Description of the task
What do the lines say from the start of the entries through the one containing "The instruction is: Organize"? Repeat them exactly.

Dataset entries
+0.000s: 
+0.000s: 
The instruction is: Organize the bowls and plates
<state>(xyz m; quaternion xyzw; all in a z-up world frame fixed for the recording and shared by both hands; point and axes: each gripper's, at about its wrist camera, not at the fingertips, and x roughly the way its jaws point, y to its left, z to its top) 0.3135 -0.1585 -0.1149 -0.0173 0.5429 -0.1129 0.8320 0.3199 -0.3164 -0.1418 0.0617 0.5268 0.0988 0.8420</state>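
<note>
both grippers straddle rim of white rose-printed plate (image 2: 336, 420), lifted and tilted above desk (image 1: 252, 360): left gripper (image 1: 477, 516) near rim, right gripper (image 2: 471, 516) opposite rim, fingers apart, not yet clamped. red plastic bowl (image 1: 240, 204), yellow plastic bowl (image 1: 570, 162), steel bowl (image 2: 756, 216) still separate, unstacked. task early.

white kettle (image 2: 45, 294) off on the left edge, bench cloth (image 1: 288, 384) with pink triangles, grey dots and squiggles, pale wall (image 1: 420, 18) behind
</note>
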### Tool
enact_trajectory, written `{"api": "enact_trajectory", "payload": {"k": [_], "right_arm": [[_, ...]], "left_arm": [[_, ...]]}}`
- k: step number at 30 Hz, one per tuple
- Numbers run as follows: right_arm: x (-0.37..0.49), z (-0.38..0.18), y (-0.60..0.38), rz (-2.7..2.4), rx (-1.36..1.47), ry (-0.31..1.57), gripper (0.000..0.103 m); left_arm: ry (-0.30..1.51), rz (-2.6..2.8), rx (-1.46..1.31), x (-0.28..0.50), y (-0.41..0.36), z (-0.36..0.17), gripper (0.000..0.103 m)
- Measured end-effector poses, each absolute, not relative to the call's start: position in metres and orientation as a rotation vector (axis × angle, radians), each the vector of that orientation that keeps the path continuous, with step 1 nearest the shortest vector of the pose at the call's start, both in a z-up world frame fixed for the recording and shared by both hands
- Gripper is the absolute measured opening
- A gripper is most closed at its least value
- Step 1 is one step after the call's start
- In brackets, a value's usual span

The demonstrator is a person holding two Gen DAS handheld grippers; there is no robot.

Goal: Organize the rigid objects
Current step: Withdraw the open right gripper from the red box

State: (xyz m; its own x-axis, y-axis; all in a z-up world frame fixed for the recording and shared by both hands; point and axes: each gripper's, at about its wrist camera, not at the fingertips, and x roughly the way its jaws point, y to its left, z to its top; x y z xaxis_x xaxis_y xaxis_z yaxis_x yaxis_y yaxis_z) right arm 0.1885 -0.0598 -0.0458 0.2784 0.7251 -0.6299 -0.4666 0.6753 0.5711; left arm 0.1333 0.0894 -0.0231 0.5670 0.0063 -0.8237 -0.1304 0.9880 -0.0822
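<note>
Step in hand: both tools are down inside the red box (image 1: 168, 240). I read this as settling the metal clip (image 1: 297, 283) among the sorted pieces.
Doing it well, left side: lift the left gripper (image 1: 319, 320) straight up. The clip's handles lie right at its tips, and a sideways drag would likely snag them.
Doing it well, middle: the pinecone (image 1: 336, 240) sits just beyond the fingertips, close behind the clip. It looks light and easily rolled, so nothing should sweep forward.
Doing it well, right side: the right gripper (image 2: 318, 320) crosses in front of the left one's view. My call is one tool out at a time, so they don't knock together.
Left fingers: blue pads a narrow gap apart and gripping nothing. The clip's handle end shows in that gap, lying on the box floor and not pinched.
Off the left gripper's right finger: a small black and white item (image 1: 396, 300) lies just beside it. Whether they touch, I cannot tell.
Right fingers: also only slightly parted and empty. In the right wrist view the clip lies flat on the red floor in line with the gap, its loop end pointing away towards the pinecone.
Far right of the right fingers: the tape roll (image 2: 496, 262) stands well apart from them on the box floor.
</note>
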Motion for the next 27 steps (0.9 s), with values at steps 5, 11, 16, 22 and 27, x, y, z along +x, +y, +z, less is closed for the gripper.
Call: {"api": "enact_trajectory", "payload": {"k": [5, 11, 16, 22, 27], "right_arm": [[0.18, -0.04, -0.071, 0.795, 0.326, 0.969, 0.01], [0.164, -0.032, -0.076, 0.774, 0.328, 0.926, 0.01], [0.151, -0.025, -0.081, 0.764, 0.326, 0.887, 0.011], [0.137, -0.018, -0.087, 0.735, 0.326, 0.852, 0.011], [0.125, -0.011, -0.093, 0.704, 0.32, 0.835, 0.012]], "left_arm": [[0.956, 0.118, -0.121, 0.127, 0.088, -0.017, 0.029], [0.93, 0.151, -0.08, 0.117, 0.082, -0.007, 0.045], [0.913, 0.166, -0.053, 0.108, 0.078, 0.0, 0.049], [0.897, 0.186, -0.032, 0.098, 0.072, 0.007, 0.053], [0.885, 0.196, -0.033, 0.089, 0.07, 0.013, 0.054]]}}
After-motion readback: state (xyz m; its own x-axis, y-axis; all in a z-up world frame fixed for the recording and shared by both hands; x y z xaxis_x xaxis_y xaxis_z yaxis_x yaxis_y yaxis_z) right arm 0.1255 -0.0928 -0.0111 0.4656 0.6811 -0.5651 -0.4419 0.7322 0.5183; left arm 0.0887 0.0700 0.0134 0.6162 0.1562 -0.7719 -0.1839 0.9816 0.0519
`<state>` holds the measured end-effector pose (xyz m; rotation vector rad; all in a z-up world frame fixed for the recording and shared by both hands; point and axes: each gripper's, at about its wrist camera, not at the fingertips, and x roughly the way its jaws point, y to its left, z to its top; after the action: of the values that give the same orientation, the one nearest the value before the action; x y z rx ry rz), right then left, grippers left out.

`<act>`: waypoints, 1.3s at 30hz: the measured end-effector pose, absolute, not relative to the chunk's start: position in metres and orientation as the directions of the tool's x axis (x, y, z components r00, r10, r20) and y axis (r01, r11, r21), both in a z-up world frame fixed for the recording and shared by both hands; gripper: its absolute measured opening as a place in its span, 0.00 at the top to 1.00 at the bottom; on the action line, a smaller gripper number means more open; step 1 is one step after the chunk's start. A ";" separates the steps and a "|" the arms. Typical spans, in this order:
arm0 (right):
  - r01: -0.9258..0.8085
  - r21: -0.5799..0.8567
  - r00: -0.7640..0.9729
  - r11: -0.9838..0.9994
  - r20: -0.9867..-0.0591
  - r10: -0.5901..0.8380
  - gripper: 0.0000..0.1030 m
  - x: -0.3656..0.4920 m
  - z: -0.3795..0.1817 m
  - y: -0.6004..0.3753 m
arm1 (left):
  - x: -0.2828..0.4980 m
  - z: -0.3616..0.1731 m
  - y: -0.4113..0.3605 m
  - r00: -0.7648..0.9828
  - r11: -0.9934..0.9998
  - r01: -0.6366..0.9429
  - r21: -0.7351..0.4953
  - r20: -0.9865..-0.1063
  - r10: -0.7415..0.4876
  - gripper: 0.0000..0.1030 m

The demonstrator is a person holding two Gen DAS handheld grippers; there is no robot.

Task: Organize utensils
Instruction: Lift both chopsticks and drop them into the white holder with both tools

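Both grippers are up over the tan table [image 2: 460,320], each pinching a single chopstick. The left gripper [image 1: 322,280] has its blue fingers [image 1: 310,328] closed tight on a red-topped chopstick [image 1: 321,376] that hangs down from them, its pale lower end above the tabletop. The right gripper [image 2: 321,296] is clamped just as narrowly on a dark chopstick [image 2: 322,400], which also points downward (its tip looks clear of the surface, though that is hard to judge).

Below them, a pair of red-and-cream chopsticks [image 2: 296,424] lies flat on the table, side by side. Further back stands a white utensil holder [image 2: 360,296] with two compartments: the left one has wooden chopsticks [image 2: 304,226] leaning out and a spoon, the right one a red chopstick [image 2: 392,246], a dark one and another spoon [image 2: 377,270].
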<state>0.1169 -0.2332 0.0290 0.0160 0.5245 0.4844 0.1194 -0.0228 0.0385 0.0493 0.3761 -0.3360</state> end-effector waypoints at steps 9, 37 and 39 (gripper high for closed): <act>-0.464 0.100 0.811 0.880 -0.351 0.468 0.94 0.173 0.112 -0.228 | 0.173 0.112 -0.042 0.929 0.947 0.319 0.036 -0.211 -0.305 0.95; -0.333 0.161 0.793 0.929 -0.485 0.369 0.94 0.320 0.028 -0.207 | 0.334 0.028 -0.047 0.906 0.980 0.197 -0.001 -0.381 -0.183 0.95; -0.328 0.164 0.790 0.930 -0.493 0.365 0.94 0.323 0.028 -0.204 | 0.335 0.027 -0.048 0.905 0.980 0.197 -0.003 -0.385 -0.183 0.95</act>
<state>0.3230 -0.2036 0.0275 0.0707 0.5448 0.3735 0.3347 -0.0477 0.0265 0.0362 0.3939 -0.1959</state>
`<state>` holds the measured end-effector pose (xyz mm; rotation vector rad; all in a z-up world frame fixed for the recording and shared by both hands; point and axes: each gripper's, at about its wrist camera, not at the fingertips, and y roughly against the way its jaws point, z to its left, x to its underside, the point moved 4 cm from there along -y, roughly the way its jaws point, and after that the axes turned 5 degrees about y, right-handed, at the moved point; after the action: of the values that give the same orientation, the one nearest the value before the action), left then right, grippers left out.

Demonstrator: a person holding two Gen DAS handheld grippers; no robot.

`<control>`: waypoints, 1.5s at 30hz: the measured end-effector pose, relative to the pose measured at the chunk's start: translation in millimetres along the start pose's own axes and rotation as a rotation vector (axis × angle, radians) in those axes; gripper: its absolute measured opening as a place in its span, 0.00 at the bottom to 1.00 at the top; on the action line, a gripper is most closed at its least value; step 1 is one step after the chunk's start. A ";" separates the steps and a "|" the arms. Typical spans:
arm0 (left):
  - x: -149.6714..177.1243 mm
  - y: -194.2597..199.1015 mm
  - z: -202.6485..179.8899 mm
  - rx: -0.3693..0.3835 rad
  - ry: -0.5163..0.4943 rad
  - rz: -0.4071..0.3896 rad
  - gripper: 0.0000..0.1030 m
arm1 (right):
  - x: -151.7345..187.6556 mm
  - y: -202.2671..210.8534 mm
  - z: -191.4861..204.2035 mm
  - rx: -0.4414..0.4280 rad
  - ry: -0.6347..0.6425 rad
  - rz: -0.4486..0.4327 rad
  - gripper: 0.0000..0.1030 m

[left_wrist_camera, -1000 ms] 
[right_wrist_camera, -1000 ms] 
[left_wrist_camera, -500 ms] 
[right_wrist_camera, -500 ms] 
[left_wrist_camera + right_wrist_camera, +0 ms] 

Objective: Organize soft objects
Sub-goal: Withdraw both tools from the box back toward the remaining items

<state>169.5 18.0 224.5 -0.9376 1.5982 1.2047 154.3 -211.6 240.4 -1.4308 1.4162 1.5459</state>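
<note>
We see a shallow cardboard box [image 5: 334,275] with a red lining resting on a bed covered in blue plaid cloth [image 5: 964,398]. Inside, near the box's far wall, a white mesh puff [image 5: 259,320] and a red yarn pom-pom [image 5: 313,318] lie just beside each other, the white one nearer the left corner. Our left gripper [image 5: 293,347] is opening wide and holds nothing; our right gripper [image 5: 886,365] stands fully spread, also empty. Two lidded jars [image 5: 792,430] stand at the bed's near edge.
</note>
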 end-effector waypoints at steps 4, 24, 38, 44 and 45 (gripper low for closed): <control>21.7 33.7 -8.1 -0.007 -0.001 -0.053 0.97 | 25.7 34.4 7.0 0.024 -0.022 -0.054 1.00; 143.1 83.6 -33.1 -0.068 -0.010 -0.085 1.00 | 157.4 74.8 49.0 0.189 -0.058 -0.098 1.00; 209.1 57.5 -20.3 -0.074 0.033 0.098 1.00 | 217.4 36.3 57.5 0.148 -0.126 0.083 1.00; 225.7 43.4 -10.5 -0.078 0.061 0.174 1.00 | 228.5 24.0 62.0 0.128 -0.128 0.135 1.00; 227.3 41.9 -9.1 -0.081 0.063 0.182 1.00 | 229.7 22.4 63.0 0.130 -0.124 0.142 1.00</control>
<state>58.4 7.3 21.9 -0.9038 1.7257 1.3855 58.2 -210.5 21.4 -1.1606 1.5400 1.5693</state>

Solution to the problem
+0.000s: 
+0.000s: 
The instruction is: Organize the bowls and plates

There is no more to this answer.